Probably the most immediate implications of this new program are that we are likely to see more air toxics monitoring around the state. As these monitoring results are published, we can expect an upwelling of public concerns and for the public to identify industrial facilities as the obvious scapegoats. This reaction may be exacerbated by the amount of time it will take for geographic plans to be developed, to be implemented, and to make a difference.
We also can expect wrangling as DEQ works to develop the new benchmarks. DEQ will likely find it hard to develop a broad based Air Toxics Science Advisory Committee that can afford to devote the time necessary to have meaningful input into these issues. Once that group begins its work, the benchmark setting process will create opportunities for various interest groups to lobby for generous or conservative benchmarks for their pollutants-of-concern and perhaps test DEQ's commitment to stick to sound science and moderate public policy.
The real struggle, however, will occur when DEQ appoints the local advisory committee for Portland and the committee grapples with the difficulties of controlling mobile sources and behavior of 'the masses'-of which we are all part.
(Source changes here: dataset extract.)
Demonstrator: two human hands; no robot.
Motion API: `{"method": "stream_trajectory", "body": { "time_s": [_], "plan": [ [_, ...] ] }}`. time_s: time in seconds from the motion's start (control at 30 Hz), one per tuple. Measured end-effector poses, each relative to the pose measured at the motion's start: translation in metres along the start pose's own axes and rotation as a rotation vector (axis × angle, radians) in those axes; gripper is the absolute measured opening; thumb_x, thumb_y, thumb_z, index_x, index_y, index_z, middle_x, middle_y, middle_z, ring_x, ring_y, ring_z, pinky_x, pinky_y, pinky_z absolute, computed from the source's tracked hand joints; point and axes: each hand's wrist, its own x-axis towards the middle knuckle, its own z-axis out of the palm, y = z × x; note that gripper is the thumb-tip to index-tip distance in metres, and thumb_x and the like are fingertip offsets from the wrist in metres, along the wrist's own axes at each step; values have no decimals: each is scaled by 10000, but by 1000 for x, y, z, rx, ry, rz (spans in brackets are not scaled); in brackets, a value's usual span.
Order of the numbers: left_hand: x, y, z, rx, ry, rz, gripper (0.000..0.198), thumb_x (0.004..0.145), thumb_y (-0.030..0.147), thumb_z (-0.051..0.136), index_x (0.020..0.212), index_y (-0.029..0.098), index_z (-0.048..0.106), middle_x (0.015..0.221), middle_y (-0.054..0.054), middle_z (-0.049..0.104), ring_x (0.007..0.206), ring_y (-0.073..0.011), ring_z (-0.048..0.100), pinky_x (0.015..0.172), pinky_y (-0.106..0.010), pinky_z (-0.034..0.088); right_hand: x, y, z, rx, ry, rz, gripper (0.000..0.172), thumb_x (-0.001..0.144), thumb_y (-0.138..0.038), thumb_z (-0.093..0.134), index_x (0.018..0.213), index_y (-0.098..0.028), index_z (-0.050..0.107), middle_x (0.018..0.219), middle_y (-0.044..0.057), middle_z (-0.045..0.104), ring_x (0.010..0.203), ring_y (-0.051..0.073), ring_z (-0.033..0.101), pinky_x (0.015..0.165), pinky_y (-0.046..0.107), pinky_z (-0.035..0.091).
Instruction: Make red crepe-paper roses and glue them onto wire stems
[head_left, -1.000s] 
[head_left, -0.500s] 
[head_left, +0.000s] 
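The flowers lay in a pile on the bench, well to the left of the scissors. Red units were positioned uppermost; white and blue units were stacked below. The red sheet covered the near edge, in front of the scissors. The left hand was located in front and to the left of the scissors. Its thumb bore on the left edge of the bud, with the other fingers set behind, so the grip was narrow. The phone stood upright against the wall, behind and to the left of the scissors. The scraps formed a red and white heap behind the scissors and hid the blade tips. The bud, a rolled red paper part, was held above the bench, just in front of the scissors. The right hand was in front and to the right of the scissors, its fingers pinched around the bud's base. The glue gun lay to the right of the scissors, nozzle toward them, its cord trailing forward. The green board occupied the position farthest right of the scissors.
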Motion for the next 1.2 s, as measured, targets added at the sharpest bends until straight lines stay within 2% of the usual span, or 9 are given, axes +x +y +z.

The local planning effort will resurrect timeworn proposals such as congestion pricing and other concepts to limit vehicle miles and will collide with the automobile lobby and aspects of the Oregon Constitution. The geographic scope and diversity of the Portland area also will create perplexing challenges. In the meantime, the public is likely to escalate its concern about air toxics generally and about specific sources, particularly given the amount of time before the program is likely to produce local plans that can start encouraging changes.
DEQ has taken a bold step in developing an air toxics program that will be built on documented (rather than theoretical) air toxic risks. This approach differs from many state and federal programs that give little, if any, consideration for risk. More importantly, the emphasis on development of local plans to address the full range of sources goes beyond what any other state or federal program has attempted. How well the program, DEQ, and the public can respond to these challenges remains to be seen.